My skin becomes gooseflesh at the memory. I need to get out of here.
Beside me Gabriel presses forward without looking at me. “About what you told me,” he says in a low voice, “I think it’s terrible. And what you said earlier, about hating this place? I understand.”
I’ll bet he understands.
“It’s Housemaster Vaughn, isn’t it?” I say. “He’s the one that hurt you? It was my fault, because I got out of my room.”
“You shouldn’t have been locked in a room to begin with,” he says.
I realize all at once that I want to know him. That I’ve begun to see his blue eyes and coppery brown hair as the signs of a friend, and have for a while now. I like that we’re speaking, finally, about things more important than what’s for lunch or what I’m reading or if I want some lemons with my tea. (I never do.)
I want to know more about him, and I want to tell him more about myself. My real, unmarried self, my self from before I ever saw the inside of this mansion—when I lived in a dangerous place but I had my freedom and I was happy with it. I open my mouth, but immediately he stops me by grabbing my arm and yanking me into one of the dark side hallways. I don’t have a chance to protest before I hear the clatter of something approaching.
We press ourselves against the wall. We try to be the shadows that cover us. We will the whites of our eyes to be dim.

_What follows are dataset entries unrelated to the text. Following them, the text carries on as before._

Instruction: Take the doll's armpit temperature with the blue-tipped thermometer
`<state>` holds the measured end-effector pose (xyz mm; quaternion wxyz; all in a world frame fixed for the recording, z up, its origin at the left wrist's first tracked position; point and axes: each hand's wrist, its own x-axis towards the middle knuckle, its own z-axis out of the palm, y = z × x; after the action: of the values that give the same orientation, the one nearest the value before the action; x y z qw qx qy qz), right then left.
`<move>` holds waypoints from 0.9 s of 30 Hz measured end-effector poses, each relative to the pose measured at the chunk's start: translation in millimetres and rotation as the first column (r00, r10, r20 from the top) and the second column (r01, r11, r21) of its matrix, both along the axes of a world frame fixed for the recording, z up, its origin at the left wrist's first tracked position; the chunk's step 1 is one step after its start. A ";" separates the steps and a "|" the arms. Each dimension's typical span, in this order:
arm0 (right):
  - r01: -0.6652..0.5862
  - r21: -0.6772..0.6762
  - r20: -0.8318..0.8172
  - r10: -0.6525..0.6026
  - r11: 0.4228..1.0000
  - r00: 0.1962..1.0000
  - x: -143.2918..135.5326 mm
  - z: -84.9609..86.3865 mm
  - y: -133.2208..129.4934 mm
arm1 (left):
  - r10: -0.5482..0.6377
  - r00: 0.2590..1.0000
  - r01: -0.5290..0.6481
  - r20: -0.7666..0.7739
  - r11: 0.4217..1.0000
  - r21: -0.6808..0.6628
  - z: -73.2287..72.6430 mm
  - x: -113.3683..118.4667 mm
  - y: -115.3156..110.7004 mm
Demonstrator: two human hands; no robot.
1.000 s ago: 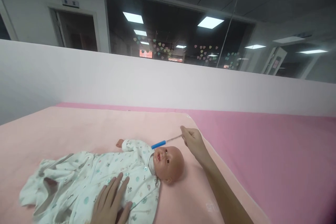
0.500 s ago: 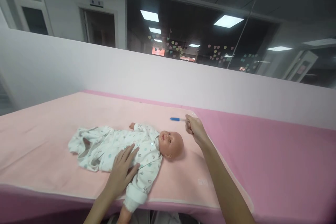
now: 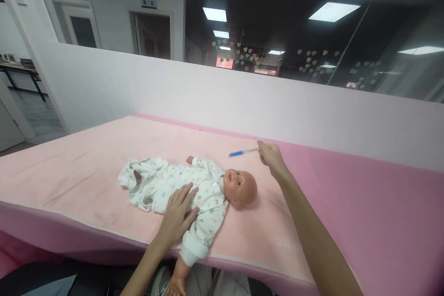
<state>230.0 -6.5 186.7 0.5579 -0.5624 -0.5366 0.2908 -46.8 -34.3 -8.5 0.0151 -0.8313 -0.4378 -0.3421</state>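
A baby doll in a white patterned outfit lies on its back, its head to the right. My left hand rests flat on the doll's chest and belly with the fingers spread. Beyond the doll's head, my right hand is closed round the end of a thin pen-like stick. The stick's blue end points left, above the sheet and apart from the doll; its exact kind is too small to tell. One doll arm hangs over the near edge, and the outfit's legs look flat and loose.
A peach pad lies over a pink sheet on the table. A white low wall with a window above closes off the far side. At the far left, another table stands beyond the doorway.
The view has swung left and down, so the scene sits further right. The stick's blue end now tips slightly lower. My left hand stays on the doll.
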 end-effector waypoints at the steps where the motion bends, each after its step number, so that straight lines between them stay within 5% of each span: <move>1: -0.014 -0.003 0.010 0.014 1.000 1.000 0.1 1.0 1.7 | 0.000 1.000 0.000 -0.001 1.000 -0.003 -0.5 -0.1 -0.1; 10: -0.053 0.031 0.216 0.045 0.998 0.975 10.6 18.8 1.1 | 0.006 1.000 -0.006 -0.023 1.000 0.022 -7.0 -0.4 4.8; 27: -0.117 -0.080 0.177 0.129 0.990 0.976 2.3 -2.8 33.9 | 0.048 0.996 -0.048 -0.068 0.999 0.010 -5.9 0.8 4.0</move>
<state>232.3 27.4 183.9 0.4677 -0.5713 -0.6086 0.2908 -46.0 -30.2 -14.4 0.0418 -0.8317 -0.4554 -0.3149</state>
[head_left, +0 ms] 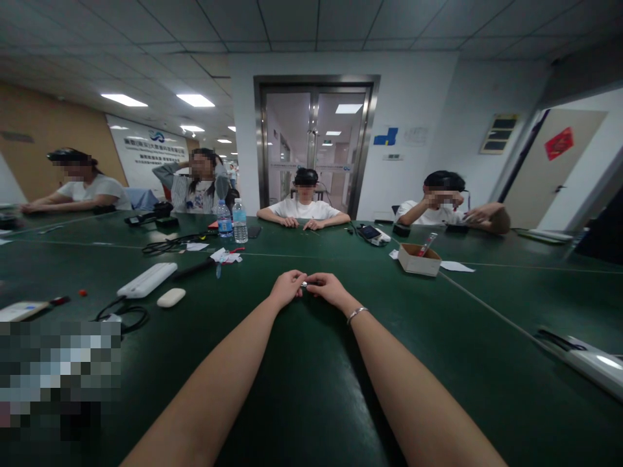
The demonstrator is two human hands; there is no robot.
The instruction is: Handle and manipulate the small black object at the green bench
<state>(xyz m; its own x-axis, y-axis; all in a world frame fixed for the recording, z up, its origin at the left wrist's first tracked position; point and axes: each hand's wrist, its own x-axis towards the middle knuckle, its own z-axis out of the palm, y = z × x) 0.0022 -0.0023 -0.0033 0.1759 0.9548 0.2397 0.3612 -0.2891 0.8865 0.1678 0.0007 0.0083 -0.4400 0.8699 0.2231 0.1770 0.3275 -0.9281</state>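
Observation:
Over the middle of the dark green table point(302, 389), my left hand point(287, 288) and my right hand point(331, 289) meet fingertip to fingertip. Both are closed in a pinch around a small shiny silver piece point(304, 284), which is mostly covered by the fingers, so its kind is unclear. A silver bracelet point(357, 314) circles my right wrist. A white oval case point(171, 298) lies to the left of my left hand.
To the left are a white power strip point(147, 280), black cables point(170, 244) and two water bottles point(240, 220). A small open box point(419, 261) stands to the right, near a white handheld device point(374, 235). Several people sit along the far side, including one person opposite point(306, 209).

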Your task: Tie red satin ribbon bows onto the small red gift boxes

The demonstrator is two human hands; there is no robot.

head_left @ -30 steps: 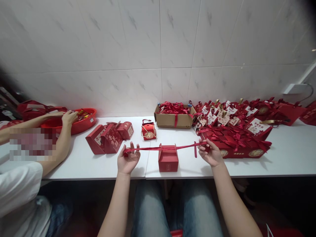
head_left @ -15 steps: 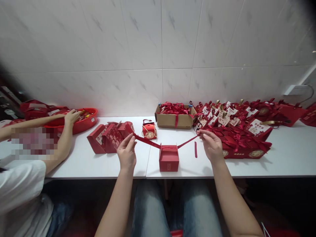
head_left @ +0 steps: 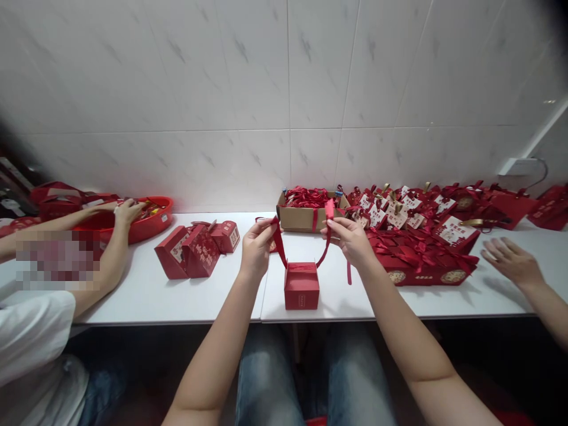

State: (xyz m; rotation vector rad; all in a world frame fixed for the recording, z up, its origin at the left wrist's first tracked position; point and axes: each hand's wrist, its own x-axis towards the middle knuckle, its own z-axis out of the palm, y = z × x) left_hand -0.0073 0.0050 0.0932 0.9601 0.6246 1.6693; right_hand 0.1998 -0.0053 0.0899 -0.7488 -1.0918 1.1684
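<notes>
A small red box [head_left: 302,294] stands on the white table near its front edge, between my hands. Red ribbon [head_left: 281,246] runs up from both sides of its top. My left hand [head_left: 257,247] pinches one end of the ribbon, up and to the left of the box. The other end is pinched in my right hand [head_left: 352,239], up and to the right, with a short tail sticking up above the fingers. Behind my left hand, a small red pouch is mostly hidden.
A cardboard box [head_left: 295,219] of ribbons stands at the back. Red boxes [head_left: 202,251] sit left, many decorated boxes [head_left: 421,275] right. One person's arms reach into a red basin [head_left: 157,226]; another person's hand [head_left: 515,263] is over the right side of the table [head_left: 501,305].
Both my hands have come closer together and risen, so the ribbon now curves upward instead of stretching outward. Another person's hand has appeared at the right.
</notes>
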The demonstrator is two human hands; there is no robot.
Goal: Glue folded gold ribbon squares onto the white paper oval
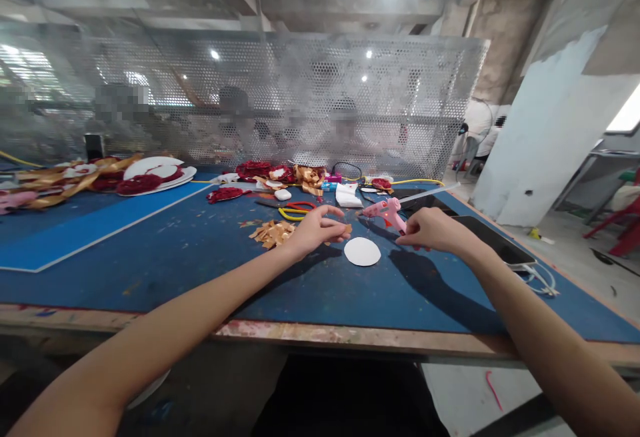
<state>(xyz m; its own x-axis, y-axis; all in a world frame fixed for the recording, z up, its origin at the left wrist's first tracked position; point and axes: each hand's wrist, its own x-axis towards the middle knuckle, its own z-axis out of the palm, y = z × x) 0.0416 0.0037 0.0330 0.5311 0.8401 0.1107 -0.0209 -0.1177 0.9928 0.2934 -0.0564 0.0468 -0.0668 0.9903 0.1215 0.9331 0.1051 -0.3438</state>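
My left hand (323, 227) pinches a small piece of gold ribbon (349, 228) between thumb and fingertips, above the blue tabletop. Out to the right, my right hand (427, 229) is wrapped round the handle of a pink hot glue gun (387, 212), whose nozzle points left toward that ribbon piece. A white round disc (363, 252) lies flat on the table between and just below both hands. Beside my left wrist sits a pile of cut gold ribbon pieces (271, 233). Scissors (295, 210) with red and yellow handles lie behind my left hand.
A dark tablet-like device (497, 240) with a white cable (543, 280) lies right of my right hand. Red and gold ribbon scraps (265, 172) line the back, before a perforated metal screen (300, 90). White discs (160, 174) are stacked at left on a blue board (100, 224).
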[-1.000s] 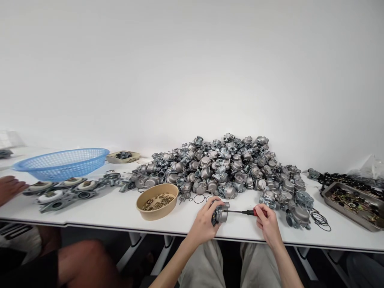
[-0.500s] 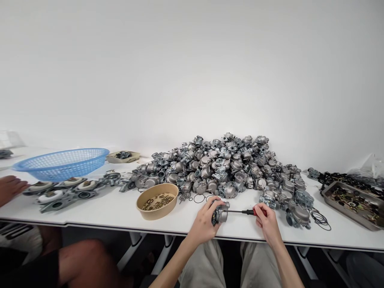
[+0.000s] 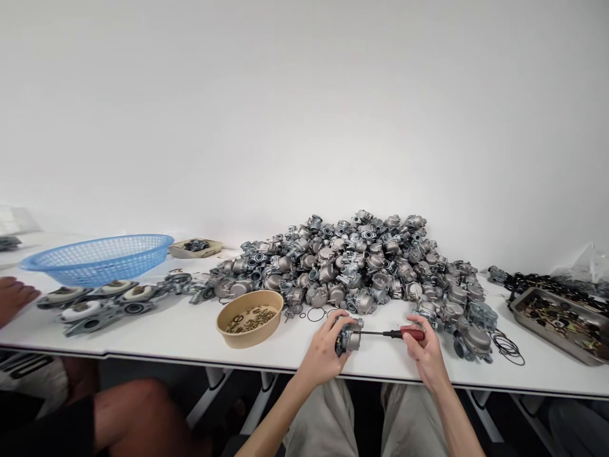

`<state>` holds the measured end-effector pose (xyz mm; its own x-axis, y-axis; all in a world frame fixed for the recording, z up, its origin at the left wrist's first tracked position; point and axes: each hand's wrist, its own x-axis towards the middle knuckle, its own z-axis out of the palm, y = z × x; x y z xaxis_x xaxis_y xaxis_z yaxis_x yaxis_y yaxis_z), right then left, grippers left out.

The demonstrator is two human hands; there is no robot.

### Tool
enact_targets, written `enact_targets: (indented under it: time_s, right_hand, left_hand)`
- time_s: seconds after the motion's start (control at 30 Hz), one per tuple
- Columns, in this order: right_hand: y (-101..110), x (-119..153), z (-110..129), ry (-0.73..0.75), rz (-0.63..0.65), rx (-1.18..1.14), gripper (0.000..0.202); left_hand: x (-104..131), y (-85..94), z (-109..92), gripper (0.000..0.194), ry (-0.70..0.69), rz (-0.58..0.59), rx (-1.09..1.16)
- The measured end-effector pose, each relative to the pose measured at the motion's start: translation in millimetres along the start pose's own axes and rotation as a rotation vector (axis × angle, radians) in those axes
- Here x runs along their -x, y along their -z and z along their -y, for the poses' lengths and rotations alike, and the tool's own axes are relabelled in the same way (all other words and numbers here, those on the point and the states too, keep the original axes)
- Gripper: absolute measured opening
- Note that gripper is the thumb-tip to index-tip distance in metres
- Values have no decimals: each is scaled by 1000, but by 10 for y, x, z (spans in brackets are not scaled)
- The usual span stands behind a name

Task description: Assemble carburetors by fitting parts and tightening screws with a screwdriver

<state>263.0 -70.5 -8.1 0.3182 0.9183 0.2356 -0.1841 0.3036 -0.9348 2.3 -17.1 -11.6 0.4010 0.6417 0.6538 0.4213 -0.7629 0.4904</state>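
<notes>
My left hand (image 3: 327, 350) is wrapped round a grey metal carburetor (image 3: 352, 337) near the table's front edge. A screwdriver (image 3: 413, 334) with a red handle and black shaft lies level, its tip against the carburetor's right side. The handle rests between the thumb and fingers of my right hand (image 3: 427, 353). Behind both hands rises a large pile of carburetors (image 3: 342, 260). Black rubber rings (image 3: 315, 315) lie on the table just beyond my left hand.
To the left stands a tan bowl (image 3: 250, 337) of small brass-coloured parts. Farther left are a blue basket (image 3: 99, 274), several carburetor bodies (image 3: 90, 324) and another person's hand (image 3: 16, 299). A metal tray (image 3: 556, 337) of small parts sits at the right.
The fingers of my right hand have loosened and spread along the screwdriver's handle, so more of the red shows. The other person's hand has moved slightly left. My left hand holds its place.
</notes>
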Motion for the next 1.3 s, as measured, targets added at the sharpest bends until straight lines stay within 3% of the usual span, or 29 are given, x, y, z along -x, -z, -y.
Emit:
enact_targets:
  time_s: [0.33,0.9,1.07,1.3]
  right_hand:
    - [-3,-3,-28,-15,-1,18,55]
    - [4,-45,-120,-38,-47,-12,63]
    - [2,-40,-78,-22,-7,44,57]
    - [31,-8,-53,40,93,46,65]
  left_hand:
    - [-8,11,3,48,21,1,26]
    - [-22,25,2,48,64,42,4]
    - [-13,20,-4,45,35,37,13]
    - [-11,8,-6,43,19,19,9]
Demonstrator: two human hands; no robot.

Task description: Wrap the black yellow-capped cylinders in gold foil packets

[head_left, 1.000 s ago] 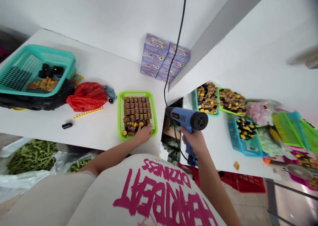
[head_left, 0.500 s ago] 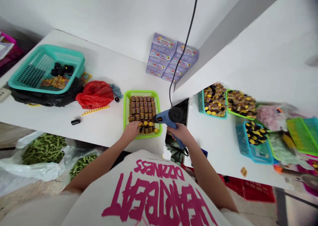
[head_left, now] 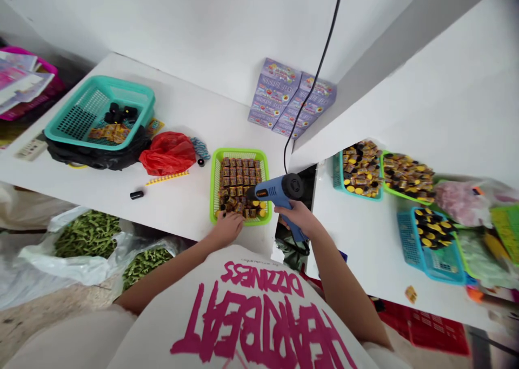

There are voices getting closer. “—cremation isn’t possible, of course—”
“Shame to destroy that poor girl.” A sigh; a tsk tsk.
“It’s for the greater good, if it will save lives.”
The voices are unfamiliar. If I spent the rest of my life in this house, I might never know all its rooms, all the attendants. But as the voices approach, I can see that the people aren’t dressed like attendants. They are dressed in white, their heads protected by the same white hoods that my parents wore to work, with plastic covering their faces. Biohazard suits. They’re wheeling a cart.
Gabriel grabs my wrist, squeezes it, and I don’t understand why. I don’t understand what’s happening at all until the cart gets closer to us and I can see what’s on it.
A body covered by a sheet. Rose’s blond hair trailing out around the edges. And her cold, white hand, with fingernails still painted pink.